===== GIVEN ENTRIES =====

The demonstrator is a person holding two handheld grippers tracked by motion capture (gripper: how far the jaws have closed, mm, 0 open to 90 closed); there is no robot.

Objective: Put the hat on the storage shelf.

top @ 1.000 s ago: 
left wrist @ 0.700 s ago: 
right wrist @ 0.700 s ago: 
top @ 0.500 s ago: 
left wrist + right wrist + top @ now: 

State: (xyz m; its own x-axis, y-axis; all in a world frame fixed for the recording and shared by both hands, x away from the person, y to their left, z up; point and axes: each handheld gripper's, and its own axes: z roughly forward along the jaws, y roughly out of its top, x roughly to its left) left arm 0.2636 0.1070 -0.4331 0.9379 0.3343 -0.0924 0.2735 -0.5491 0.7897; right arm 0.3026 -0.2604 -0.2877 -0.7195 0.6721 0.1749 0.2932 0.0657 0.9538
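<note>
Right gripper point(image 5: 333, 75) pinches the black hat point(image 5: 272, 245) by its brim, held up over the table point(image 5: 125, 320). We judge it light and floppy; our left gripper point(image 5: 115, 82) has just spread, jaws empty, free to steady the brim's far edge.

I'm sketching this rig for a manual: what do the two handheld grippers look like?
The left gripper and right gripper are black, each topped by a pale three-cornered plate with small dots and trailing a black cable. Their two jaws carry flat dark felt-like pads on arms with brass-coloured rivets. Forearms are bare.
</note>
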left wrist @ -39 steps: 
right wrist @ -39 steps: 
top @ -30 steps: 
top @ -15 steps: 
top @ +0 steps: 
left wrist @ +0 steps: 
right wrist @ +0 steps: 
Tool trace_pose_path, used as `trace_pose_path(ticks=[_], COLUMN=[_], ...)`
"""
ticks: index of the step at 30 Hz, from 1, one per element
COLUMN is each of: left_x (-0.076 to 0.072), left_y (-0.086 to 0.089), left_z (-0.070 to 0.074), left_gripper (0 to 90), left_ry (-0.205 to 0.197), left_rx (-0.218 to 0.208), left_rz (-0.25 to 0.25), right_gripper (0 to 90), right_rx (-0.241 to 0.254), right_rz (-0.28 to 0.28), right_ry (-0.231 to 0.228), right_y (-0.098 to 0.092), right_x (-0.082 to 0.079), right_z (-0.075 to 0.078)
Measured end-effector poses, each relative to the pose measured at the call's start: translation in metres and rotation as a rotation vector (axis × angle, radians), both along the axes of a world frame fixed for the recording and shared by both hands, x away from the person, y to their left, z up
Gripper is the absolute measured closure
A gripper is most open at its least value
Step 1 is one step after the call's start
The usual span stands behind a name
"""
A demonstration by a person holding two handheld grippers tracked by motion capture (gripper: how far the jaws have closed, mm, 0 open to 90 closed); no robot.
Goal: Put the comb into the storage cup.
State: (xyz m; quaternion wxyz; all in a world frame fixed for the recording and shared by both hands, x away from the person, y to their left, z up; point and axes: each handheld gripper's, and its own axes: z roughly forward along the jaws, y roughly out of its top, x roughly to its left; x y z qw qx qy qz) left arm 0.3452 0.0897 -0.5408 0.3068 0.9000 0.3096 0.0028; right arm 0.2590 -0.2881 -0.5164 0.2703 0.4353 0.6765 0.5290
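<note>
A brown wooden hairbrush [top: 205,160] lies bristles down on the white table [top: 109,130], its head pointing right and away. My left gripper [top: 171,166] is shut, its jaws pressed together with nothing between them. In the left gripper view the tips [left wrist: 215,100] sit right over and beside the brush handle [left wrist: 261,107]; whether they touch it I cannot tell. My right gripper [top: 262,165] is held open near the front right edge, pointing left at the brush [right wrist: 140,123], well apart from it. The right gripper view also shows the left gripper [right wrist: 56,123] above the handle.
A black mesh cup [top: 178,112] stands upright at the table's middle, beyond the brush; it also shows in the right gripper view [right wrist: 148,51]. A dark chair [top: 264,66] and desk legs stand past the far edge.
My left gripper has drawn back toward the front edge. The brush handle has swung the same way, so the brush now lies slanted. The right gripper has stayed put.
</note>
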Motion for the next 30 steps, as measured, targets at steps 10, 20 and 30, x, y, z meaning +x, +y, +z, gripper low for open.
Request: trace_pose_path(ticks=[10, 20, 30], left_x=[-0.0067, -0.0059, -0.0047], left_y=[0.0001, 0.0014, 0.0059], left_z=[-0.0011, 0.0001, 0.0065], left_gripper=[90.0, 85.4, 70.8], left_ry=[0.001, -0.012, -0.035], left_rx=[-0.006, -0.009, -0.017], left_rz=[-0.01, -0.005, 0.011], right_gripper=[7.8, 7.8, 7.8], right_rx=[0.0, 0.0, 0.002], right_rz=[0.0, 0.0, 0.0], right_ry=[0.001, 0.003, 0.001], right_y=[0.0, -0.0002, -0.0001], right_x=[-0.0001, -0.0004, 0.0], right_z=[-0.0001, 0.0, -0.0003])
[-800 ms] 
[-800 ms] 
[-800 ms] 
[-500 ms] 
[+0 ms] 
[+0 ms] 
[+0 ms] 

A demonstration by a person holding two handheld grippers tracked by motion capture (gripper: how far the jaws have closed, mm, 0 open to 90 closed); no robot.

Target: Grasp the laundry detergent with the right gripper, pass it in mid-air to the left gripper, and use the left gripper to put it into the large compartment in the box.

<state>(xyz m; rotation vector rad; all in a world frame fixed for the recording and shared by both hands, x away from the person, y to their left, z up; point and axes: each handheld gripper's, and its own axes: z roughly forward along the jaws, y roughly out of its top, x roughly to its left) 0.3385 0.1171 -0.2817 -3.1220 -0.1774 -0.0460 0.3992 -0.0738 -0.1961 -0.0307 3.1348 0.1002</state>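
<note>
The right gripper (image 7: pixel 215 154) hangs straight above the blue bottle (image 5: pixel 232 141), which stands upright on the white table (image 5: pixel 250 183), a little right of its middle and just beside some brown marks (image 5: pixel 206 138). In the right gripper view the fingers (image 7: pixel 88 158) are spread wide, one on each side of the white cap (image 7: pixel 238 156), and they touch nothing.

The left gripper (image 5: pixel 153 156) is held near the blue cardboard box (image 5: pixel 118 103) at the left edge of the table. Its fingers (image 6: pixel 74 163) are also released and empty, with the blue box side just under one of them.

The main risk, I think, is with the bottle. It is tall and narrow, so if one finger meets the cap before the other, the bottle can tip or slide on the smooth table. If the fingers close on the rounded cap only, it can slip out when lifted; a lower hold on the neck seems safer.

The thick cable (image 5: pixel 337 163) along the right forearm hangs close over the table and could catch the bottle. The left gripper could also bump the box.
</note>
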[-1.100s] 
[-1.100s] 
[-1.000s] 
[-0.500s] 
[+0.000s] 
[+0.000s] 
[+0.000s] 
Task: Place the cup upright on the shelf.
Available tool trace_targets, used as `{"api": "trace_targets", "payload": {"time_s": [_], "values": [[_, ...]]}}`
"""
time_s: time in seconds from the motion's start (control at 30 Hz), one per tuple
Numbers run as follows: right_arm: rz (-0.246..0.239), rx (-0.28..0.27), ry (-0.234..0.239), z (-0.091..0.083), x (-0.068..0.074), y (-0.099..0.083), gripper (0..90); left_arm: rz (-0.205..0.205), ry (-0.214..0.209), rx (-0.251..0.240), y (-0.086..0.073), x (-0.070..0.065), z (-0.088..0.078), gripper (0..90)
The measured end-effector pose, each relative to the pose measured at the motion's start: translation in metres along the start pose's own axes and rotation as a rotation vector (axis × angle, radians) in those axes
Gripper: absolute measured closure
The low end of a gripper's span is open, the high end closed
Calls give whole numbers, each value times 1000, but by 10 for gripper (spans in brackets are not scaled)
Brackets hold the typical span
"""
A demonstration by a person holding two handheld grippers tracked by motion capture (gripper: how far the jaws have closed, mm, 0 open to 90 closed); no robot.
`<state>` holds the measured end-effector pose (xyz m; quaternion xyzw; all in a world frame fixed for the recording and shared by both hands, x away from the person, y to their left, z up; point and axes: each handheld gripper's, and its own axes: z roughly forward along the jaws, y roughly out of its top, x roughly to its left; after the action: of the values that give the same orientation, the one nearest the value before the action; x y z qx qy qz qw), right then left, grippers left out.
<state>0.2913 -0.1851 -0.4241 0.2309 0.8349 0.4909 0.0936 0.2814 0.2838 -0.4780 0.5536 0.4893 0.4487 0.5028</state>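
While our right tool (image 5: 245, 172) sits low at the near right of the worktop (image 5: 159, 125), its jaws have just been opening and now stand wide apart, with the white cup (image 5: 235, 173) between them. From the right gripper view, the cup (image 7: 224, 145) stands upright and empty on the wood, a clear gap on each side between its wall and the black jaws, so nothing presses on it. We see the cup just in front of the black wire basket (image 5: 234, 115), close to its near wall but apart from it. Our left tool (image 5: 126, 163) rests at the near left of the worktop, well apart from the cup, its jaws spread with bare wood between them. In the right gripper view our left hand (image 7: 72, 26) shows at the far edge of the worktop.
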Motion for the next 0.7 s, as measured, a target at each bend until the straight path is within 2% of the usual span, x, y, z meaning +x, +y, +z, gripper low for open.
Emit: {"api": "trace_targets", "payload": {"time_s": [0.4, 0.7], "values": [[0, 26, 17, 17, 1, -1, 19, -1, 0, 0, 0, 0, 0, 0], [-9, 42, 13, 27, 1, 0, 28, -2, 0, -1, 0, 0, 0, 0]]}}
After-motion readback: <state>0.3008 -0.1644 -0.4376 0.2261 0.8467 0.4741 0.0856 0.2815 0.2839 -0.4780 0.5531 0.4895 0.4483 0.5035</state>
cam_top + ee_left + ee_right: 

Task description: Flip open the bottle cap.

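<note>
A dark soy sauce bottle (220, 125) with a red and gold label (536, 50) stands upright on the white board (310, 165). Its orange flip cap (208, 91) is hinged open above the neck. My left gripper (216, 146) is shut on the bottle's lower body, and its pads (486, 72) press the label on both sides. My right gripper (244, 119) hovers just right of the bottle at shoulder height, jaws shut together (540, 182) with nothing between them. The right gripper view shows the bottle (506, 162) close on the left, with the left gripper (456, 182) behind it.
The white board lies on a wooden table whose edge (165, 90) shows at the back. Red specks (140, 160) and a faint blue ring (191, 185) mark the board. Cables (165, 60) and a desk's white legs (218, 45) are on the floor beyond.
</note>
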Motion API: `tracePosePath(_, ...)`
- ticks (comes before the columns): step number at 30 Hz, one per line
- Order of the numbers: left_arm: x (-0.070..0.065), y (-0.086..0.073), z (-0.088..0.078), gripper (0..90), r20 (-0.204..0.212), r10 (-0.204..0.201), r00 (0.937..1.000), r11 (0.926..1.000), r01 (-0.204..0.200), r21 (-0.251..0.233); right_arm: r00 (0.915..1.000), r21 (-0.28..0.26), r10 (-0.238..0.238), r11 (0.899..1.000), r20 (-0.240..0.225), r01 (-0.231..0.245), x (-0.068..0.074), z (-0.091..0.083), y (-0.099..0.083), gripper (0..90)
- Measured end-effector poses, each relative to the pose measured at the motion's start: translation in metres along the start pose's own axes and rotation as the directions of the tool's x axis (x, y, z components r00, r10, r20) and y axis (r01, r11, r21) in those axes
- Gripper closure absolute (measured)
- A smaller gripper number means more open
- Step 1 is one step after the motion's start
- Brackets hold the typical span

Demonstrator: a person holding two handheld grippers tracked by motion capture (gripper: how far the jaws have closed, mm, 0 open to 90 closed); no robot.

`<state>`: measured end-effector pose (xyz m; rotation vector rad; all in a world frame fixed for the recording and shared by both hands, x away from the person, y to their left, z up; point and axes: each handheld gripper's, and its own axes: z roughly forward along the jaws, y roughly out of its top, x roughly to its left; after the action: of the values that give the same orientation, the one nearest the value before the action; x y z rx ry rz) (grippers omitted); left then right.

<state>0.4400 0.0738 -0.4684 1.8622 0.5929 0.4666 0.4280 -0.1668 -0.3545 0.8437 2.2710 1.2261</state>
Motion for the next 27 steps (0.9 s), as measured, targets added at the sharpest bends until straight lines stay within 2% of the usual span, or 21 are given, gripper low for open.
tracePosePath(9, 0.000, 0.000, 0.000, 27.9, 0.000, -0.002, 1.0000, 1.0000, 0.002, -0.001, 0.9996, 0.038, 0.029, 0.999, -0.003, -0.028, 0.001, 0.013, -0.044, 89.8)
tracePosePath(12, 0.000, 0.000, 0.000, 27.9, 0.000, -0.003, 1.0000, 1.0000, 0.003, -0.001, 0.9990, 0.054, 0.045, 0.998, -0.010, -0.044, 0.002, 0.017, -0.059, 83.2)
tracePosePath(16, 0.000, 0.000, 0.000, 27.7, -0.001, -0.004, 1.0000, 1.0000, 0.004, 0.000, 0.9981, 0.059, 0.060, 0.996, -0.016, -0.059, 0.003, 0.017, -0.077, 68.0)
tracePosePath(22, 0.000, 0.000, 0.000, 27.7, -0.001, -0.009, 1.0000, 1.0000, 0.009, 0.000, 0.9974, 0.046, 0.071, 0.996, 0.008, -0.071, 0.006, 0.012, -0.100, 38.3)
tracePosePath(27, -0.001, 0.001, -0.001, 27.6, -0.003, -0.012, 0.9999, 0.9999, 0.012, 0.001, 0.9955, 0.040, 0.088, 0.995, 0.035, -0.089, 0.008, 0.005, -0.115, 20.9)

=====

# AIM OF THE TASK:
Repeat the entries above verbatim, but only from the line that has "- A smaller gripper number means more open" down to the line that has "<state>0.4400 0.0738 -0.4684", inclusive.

# RESPONSE TO THE EXERCISE:
- A smaller gripper number means more open
- Step 1 is one step after the motion's start
- Brackets hold the typical span

Demonstrator: a person holding two handheld grippers tracked by motion capture (gripper: how far the jaws have closed, mm, 0 open to 90 closed); no robot.

`<state>`: measured end-effector pose (xyz m; rotation vector rad; all in a world frame fixed for the recording and shared by both hands, x away from the person, y to their left, z up; point and axes: each handheld gripper's, and its own axes: z roughly forward along the jaws, y roughly out of its top, x roughly to its left; after the action: of the values that give the same orientation, the one nearest the value before the action; x y z rx ry rz) (grippers omitted); left then right.

<state>0.4400 0.0738 -0.4684 1.8622 0.5929 0.4666 0.4280 -0.1668 -0.3545 0.8437 2.2710 1.2261</state>

The exercise has nothing more to it.